Laura Kriefman to bring synchronised dancing cranes to London
Posted on Thu 30 July 2015
We are delighted to congratulate Pervasive Media Studio resident Laura Kriefman on being awarded a huge new £30,000 award to bring synchronised dancing cranes to London.
We are delighted to congratulate Pervasive Media Studio resident Laura Kriefman on being awarded a huge new £30,000 award: one of The Space/WIRED's first Creative Fellowships.
The Space and WIRED were looking for the 'next Einstein, Picasso or Kate Bush of tomorrow' in their quest for a great new piece of digital art. Laura's piece will be Mass Crane Dance, which will - you guessed it - awake London's city giants and teach them to dance.
"When we think of building sites we imagine noise, dust, hoardings that hide everything away, and huge metal structures that swell from invisible bases. How often do we look up and observe the majestic dance of construction?" - Laura Kriefman
Laura, whose company Guerilla Dance Project fuses movement and technology, will spend the next year working on a synchronised dance routine, set to music, for London's industrial construction cranes in London (there will be a chance to see a prototype performance in Bristol this October, too).
Laura will work closely with construction companies to use the cranes' embedded data capture systems to choreograph their movement whilst developing a new choreographic language specific to cranes.
By partnering with a city-wide radio station to broadcast the soundtrack, Mass Crane Dance will avoid any noise pollution. At dusk, people will be invited to gather to watch the beautifully lit-up cranes dance in synch. Londoners will be able to watch it from anywhere in the city, creating a large-scale, accessible spectacle that brings together the city's construction, art and people.

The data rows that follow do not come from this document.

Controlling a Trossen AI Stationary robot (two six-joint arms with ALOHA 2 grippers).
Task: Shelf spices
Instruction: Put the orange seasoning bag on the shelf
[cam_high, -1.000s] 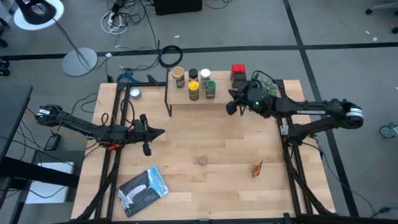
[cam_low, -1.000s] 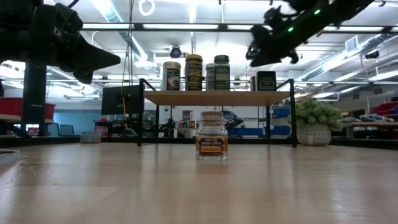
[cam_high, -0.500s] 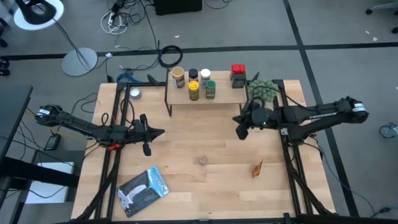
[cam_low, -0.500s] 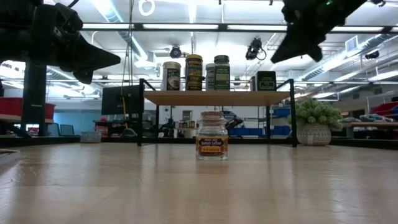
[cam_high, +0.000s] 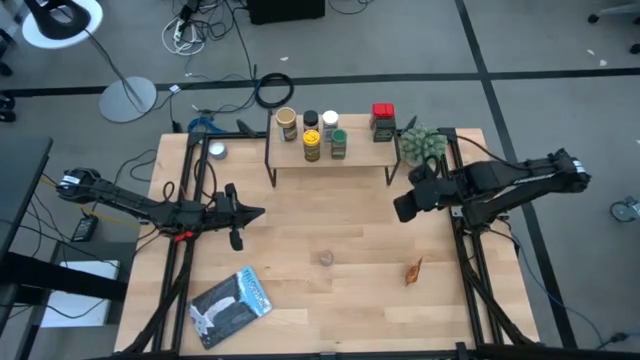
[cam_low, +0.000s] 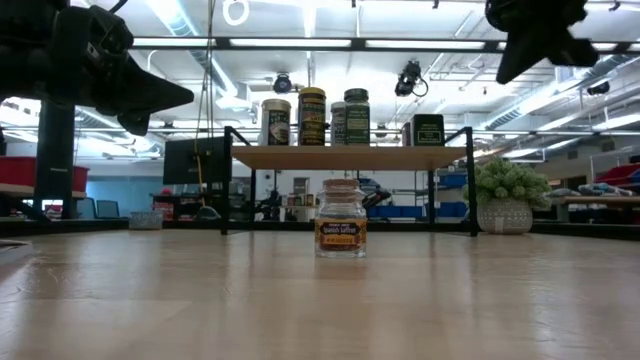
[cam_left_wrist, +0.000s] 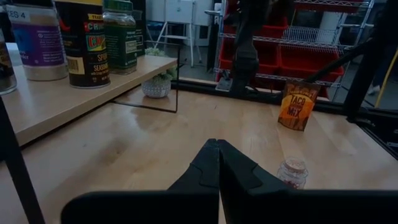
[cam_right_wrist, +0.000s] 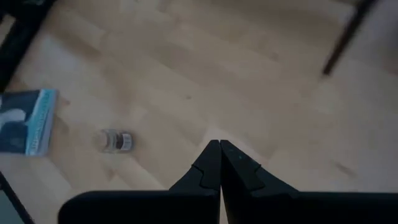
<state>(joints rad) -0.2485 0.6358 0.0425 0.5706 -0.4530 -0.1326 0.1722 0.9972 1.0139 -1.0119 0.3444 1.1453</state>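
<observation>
The shelf (cam_high: 330, 152) stands at the table's far middle with several spice jars (cam_high: 312, 135) on its wooden top and a red-lidded tin (cam_high: 383, 120) at its right end. One small glass jar (cam_high: 326, 258) stands upright on the table's middle, also visible in the low view (cam_low: 340, 231). My right gripper (cam_high: 400, 210) hangs shut in the air, near and right of the shelf and tipped down toward the table; nothing is in it. My left gripper (cam_high: 262, 212) waits shut and level at the table's left.
An orange spice-mix pouch (cam_high: 413, 269) lies right of the small jar. A silver-blue pouch (cam_high: 231, 305) lies at the near left. A potted green plant (cam_high: 422, 143) stands by the shelf's right end. A small round tin (cam_high: 217, 151) sits at the far left.
My right gripper has drawn away from the shelf's right end toward the table's near and right edges, rising a little. It has rolled and tipped from nearly level to pointing down at the table. It has stayed shut.
</observation>
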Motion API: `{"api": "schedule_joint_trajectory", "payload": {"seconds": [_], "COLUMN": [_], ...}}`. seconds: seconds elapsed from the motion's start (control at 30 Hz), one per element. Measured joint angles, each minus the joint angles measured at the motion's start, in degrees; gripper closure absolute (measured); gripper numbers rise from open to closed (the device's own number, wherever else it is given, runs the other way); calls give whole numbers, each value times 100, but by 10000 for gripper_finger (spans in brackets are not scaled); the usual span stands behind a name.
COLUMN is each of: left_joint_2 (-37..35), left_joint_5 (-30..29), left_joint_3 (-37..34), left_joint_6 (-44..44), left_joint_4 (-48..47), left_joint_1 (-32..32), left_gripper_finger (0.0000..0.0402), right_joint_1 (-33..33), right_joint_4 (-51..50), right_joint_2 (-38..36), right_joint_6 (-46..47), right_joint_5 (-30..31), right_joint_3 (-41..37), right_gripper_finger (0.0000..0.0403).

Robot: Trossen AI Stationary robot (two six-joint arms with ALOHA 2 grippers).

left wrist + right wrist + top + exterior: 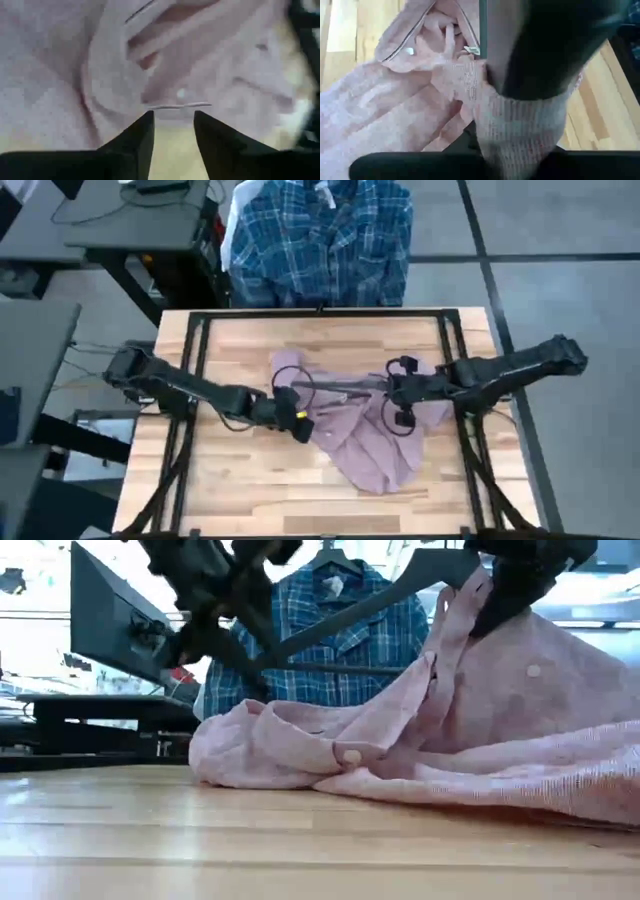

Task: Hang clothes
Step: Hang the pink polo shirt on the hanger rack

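Wooden table [220,490] under everything, and on it the pink shirt [370,442] lies crumpled, spread below and between the two grippers. Beyond the table's far edge the plaid shirt [320,242] hangs on its hanger, well apart from both arms. The right gripper [392,392] sits over the pink shirt's upper part, its fingers together — pinched on a fold of the pink cloth that wraps up around them, with a dark hanger [370,602] lifted in the fabric beside it. The left gripper [172,122] is at the shirt's near-left edge, fingers [137,140] apart with bare table between them, the cloth's hem just past their tips.
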Motion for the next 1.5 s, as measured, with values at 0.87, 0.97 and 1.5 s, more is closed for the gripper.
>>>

Laura said: "I'm hoping that people will be able to watch it from their favourite point in the city: going up to their roofs, looking out the window, seeing the duets and trios between cranes on the same site, then synchronised movements, where it's the same shape across the whole of the city.
"It's about creating this really positive memory, and absolute spectacle, that for a moment gives the city back to its citizens.
"Winning the Fellowship is an amazing validation in the work we're trying to do. And the best part is: I get to drive a construction crane."